**Aim of the exercise**: Lines before the one containing "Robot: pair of" are to be left out; that line and all after it, through the end of the material below, are to be written out exactly.

○ ○ ○

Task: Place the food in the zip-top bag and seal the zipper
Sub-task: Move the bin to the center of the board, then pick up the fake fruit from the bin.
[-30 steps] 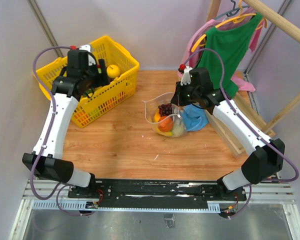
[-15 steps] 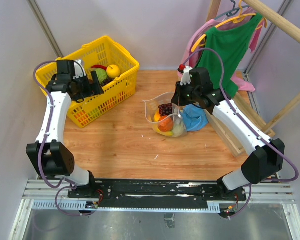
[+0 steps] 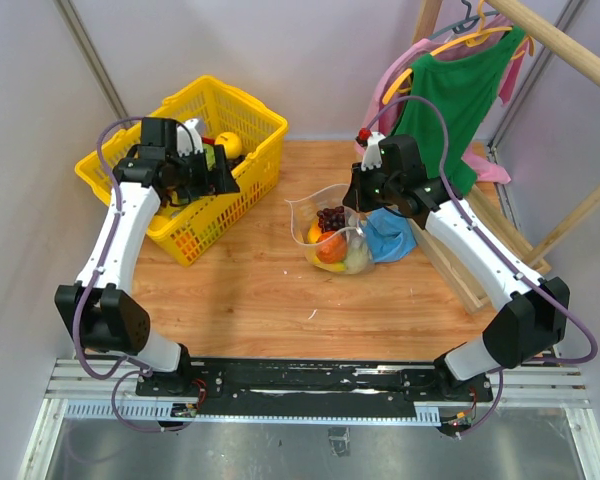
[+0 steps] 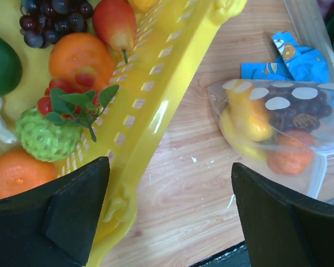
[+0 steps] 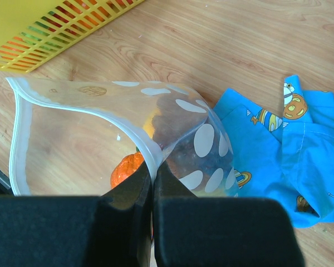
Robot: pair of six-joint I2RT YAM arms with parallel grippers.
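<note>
Right pincer: jaws pressed together, pinching the mouth edge of the see-through soft plastic zip-top bag at the thin pale zipper strip. Bag standing on the wooden tabletop, mouth upward and gaping open. Inside the bag: toy orange, dark purple toy grapes, yellow toy fruit low down. Just beside the bag, on its right: crumpled blue printed cloth.

Left pincer: spread wide, nothing between the fingers. Hovers over the rim of the yellow plastic mesh basket, on the side facing the bag, well apart from the bag itself. In the basket below: smooth orange toy fruit, red pear-shaped toy fruit, bumpy green toy fruit, red berries with green leaves, second bunch of dark grapes.

Behind the right arm: green garment on a hanger.
</note>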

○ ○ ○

**Your solution**:
Robot: pair of six-joint I2RT YAM arms with parallel grippers.
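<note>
Right pincer: jaws pressed together, pinching the mouth edge of the see-through soft plastic zip-top bag at the thin pale zipper strip. Bag standing on the wooden tabletop, mouth upward and gaping open. Inside the bag: toy orange, dark purple toy grapes, yellow toy fruit low down. Just beside the bag, on its right: crumpled blue printed cloth.

Left pincer: spread wide, nothing between the fingers. Hovers over the rim of the yellow plastic mesh basket, on the side facing the bag, well apart from the bag itself. In the basket below: smooth orange toy fruit, red pear-shaped toy fruit, bumpy green toy fruit, red berries with green leaves, second bunch of dark grapes.

Behind the right arm: green garment on a hanger.
</note>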

There is nothing more to the answer.